2.1 Patients and arterial specimens
The present study is a retrospective analysis of plaque tissue retrieved by percutaneous directional atherectomy [14–16] from coronary target lesions of symptomatic individuals. Consecutive patients were classified for their clinical disease activity by obtaining a detailed angina history and by reviewing the medical record for evidence of unstable angina as defined by Braunwald [17]. The diagnosis/classification stable vs. unstable angina was made clinically and before angiography. Directional atherectomy was performed on 50 patients (mean age 60.3±9.8 years, range 35–78 years; eight female, forty-two male) with either unstable angina (group 1, n=25) or stable angina (group 2, n=25) attributed to the presence of primary atheromatous lesions (angiographic stenosis degree >75%). Tissue samples were obtained from thirty-eight left anterior descending, nine right, and three circumflex coronary arteries. Unstable angina was classified accordingly to the Braunwald criteria [17] as follows: Class I (n=7), class II (n=9), class III (n=9). Clinical circumstances categorized in class A (secondary unstable angina) were not observed, whereas class B (primary unstable angina) was seen with seventeen patients, and class C (unstable angina within 2 weeks post infarction) was seen with eight patients. Macroscopic thrombi were detected within the plaque material removed from six lesions associated with acute coronary syndrome. These lesions were categorized as IB, IIB, IIC, IIIB (2) and IIIC. Restenotic lesions were excluded from the present study. Medication of the patients included nitrates and aspirin in all patients, lipid-lowering therapy in 41 of 50 (82%), β-blockers in 36 of 50 (72%) and calcium antagonists in 16 of 50 patients (32%), and thereby did not significantly differ between both patient groups. All patients were treated with heparin 30–60 min before and throughout the atherectomy procedure. Informed consent for the analysis of tissue samples was obtained from all patients prior to revascularization. The investigation conforms with the principles outlined in the World Medical Association Declaration of Helsinki [18].

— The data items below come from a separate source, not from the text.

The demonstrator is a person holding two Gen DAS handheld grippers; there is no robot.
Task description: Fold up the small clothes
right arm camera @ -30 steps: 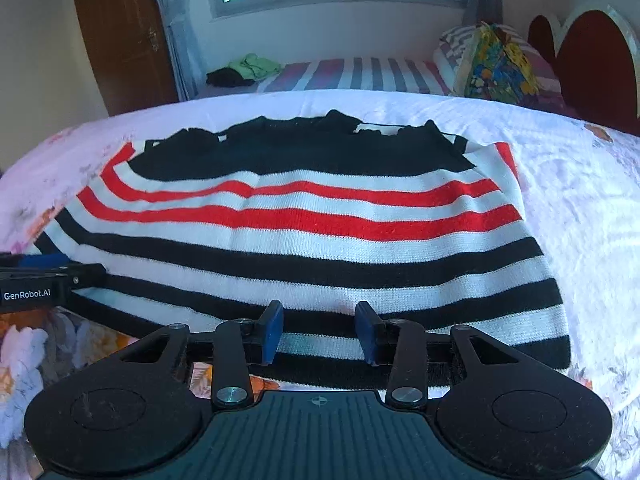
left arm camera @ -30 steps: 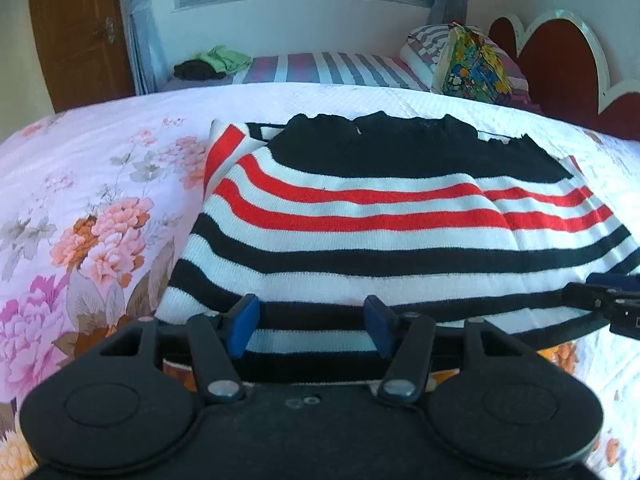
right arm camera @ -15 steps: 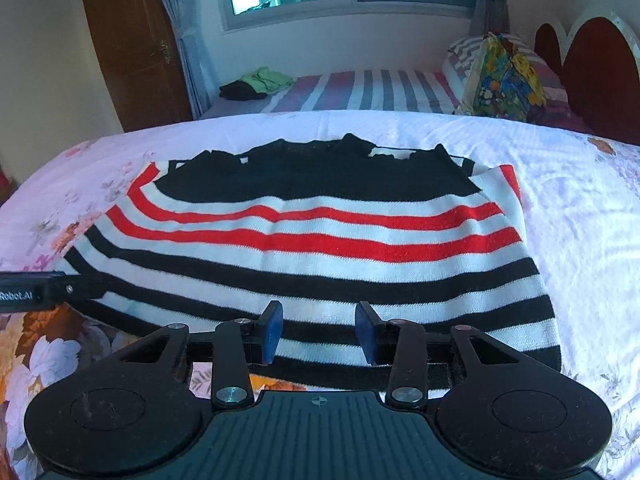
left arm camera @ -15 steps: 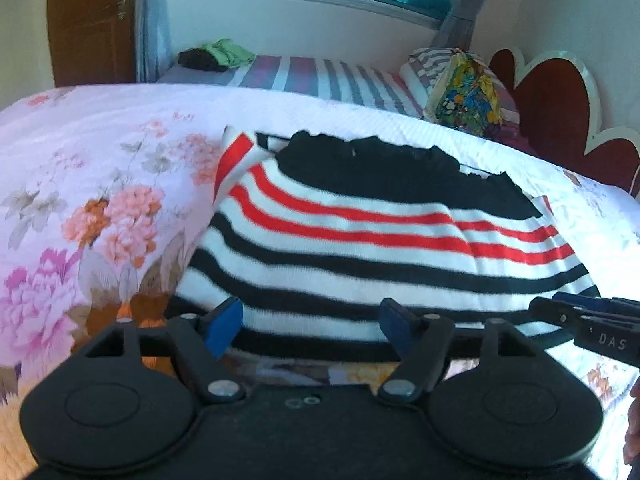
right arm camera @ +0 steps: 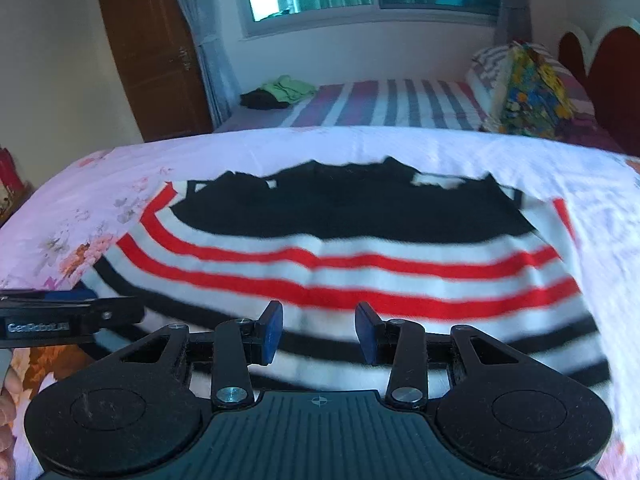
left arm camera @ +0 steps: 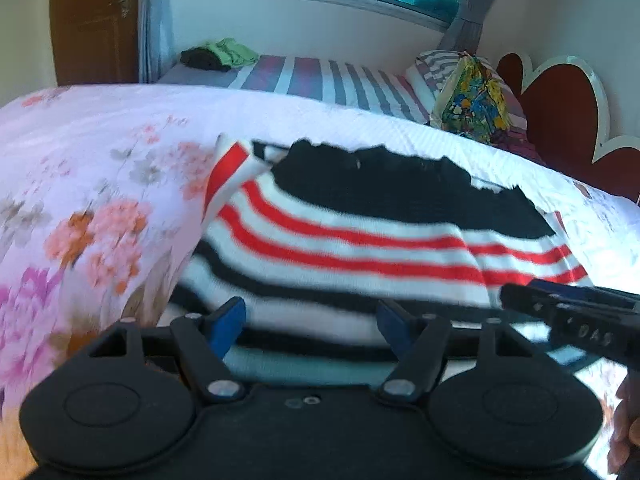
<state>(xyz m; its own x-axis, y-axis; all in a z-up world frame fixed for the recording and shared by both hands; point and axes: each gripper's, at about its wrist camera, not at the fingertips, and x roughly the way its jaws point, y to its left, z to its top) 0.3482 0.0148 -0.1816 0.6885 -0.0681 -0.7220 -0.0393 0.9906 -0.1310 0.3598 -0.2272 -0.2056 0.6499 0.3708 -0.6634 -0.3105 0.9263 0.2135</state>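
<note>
We hover both open grippers, left (left arm camera: 308, 326) and right (right arm camera: 319, 334), over a soft, floppy striped sweater (right arm camera: 340, 268) mid-frame on the bed (right arm camera: 100, 184), best pinched at its near hem.

The left gripper (left arm camera: 310, 326), jaws just opened wide, hangs over the striped sweater's (left arm camera: 360, 248) near hem.
</note>
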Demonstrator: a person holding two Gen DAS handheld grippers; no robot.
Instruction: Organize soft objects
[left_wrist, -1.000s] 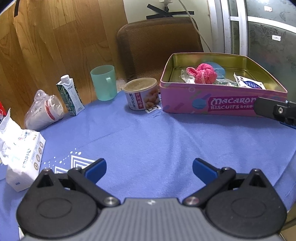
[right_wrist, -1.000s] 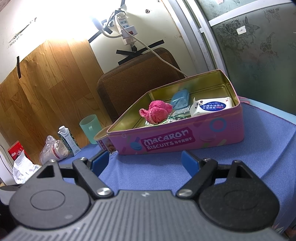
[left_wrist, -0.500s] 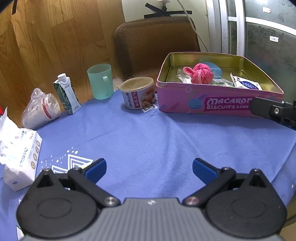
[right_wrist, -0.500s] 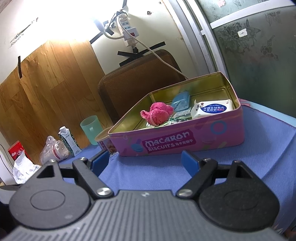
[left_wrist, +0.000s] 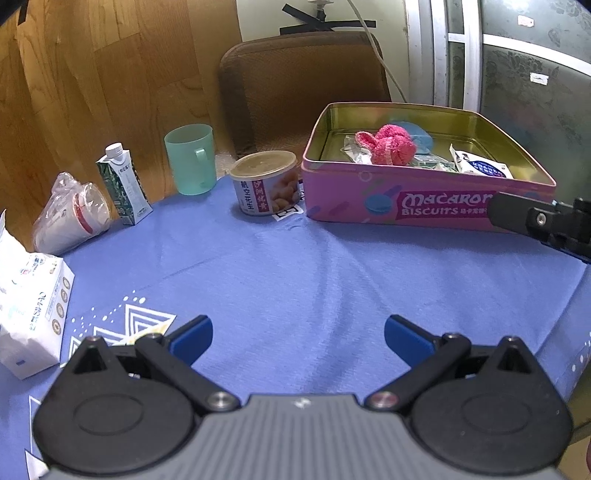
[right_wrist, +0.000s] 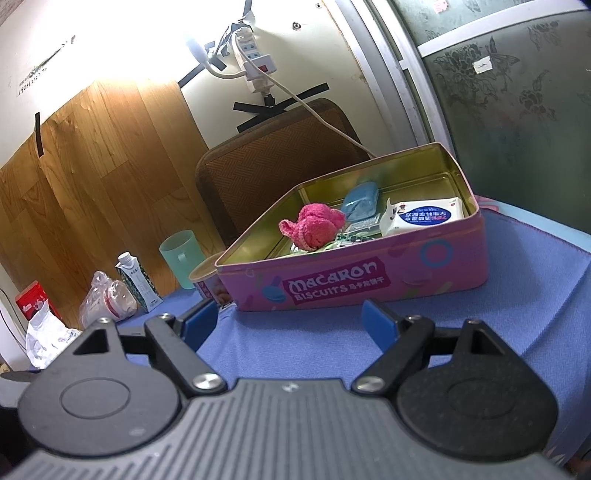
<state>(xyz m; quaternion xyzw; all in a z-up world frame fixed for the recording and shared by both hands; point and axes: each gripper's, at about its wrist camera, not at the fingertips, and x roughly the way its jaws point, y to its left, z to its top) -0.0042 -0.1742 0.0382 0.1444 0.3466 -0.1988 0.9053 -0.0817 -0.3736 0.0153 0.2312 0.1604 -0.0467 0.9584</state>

2.2 Fixation and transmission electron microscopy (TEM)
Immediately after percutaneous atherectomy, all specimens were fixed in phosphate buffered 3.5% glutaraldehyde (pH 7.4). After 2 h, the tissue was placed in 1% glutaraldehyde. Additional fixation was performed for 2 h in 1% OsO4 in phosphate buffer, followed by a thorough rinse of the tissue in buffer. Samples were then dehydrated twice through graded concentrations of alcohol and propylene oxide. After additional incubation in a mixture of propylene oxide and araldite (1:1), the blocks were embedded in a mixture of araldite, (2-dodecen-1-yl)succinic anhydride and accelerator. Tissue sections (1.0 µm) were cut from the araldite blocks and stained with standard hematoxylin for light microscopy. Ultrathin sections were contrasted with uranyl acetate dihydrate and 1% lead nitrate and were viewed at 80 kV using a Philips CM 10 electron microscope.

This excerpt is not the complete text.